The hidden tricks of Low-cost airlines
KAMPALA, JULY 20 – Low-cost airlines have attention-grabbing headline prices that seem the obvious choice in saving money. What budget airlines don’t always show is how these prices are not always what they seem due to “price deconstructing” in order to appear lower.
With this model, budget airlines show a base price that usually does not include a range of basic add-ons, such as in-flight meals, seats, and luggage allowances that their competitors already include in the published fare.
The Hidden Truth
A passenger rights service provider has broken down the costs to offer a side-by-side comparison and Infographic highlighting how budget airline ‘hidden’ charges can dramatically boost tickets prices, often to the point of costing more than booking with a scheduled carrier.
Case Study – Family vacation in London
With the British pound now more affordable due to Brexit, the cost for a family of four (two adults and two children aged 2-11) to vacation in London.
The family would travel from New York (JFK) to London (Heathrow or Gatwick) on August 11, returning on August 18, and require standard seating, in-flight meals, and luggage allowance.
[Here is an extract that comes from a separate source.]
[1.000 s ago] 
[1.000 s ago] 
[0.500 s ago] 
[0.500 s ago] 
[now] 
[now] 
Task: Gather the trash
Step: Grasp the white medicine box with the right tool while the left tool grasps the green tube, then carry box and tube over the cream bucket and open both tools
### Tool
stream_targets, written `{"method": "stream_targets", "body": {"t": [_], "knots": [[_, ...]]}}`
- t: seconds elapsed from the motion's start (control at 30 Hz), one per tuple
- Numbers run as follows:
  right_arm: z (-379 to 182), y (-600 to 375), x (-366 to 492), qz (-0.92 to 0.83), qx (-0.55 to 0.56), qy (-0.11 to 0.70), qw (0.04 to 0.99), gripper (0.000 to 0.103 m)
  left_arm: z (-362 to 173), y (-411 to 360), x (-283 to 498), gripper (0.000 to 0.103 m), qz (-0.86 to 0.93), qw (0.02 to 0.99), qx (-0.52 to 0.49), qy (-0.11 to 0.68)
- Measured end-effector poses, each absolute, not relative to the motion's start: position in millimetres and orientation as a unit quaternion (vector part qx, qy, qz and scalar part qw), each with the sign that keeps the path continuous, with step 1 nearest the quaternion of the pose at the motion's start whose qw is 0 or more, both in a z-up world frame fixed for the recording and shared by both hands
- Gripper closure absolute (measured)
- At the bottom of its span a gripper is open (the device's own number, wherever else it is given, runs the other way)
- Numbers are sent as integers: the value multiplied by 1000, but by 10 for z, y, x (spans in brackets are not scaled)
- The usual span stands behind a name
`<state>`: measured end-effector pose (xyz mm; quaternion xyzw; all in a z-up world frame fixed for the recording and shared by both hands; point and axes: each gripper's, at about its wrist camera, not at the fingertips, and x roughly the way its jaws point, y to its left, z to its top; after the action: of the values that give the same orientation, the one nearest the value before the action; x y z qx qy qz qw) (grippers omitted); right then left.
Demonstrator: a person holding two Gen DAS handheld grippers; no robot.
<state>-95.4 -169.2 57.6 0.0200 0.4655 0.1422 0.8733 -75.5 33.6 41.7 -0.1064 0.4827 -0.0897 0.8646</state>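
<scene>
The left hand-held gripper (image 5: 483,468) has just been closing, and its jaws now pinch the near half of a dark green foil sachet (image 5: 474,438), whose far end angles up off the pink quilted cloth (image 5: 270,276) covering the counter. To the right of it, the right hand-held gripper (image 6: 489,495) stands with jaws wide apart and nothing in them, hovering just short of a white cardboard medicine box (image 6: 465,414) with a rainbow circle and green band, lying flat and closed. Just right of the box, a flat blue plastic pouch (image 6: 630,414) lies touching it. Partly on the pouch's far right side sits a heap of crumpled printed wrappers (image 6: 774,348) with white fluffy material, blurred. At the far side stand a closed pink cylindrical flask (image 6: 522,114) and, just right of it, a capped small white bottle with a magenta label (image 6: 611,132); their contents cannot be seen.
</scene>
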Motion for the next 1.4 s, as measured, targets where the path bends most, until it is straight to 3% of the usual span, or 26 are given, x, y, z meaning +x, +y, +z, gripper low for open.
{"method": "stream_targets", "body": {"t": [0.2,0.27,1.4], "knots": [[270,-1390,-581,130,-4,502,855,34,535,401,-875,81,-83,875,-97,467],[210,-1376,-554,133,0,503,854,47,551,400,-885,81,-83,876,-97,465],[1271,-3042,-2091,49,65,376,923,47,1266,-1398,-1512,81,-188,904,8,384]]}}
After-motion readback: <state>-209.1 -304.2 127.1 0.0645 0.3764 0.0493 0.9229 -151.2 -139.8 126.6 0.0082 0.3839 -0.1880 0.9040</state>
The price for the family to fly British Airways (BA) economy class totals $4099.10 including all taxes and service charges.
This fare includes:
● Check-in available at the airport, online and via mobile before departure
● Seat selection free from 24 hours prior to departure and at the airport. Seat selection at time of advance booking can be chargeable.
● Complimentary three-course meal and drinks in-flight, including alcohol
● Complimentary pre-bookable children’s meals
● 1 hold luggage per person at 23 kg
For flights on the same dates with Norwegian, the third largest low-cost carrier in Europe, the base fare for two adults and two children, including tax amounts to USD $3651.20
But then the add-ons:
Seat reservation $45 per person, per direction
1 checked bag at 20 kg per person at $45 per direction
In-flight meals at $45 per person per direction
These add-on charges boost the final ticket price for the family of four to $4731.20 – or $632.10 more than flying with British Airways. Norwegian does offer a discount when booking seats, baggage and meals online simultaneously.
But even with the Norwegian discount to book all three add-ons together in advance (LowFare+), the final price is $4371.20 – still $272.10 more expensive than BA.
Factor in delays and cancellations
“The majority of complaints we handle on behalf of passengers are directed against low-cost airlines and some of them really do not respect the EU passenger rights legislation and make it overly hard and complex to settle rightful cases,” said Eve Buechner, Founder and CEO of refund.me. “Topping the list at number one is Ryanair, followed by easyJet in Switzerland.”
Lengthy delays are the primary reasons passengers seek redress under EU 261, accounting for over 75 percent of all refund.me claims, followed by cancelled flights at 21 percent.
“Passengers should consider the likelihood of experiencing flight delays on a low-cost carrier, along with the unpleasant reality that budget airlines are often the most difficult in terms of settling compensation claims in a timely manner.”
Under EU 261/2004 regulations, passengers whose flights are more than three hours late or canceled can claim up to €600 ($669) depending on the specific details of the flight. These rules apply to all worldwide airlines departing from an airport located in the territory of a European Union Member State regardless of whether the airline is or is not an EU Community carrier airline. For flights from outside the EU to a destination within the EU, passengers are protected if flying with an EU-based airline.
And if a flight entering the EU is operated by a ‘code-share’, for example a passenger books an American Airlines code-share flight that is operated by an EU airline, then that flight is also covered under EU 261.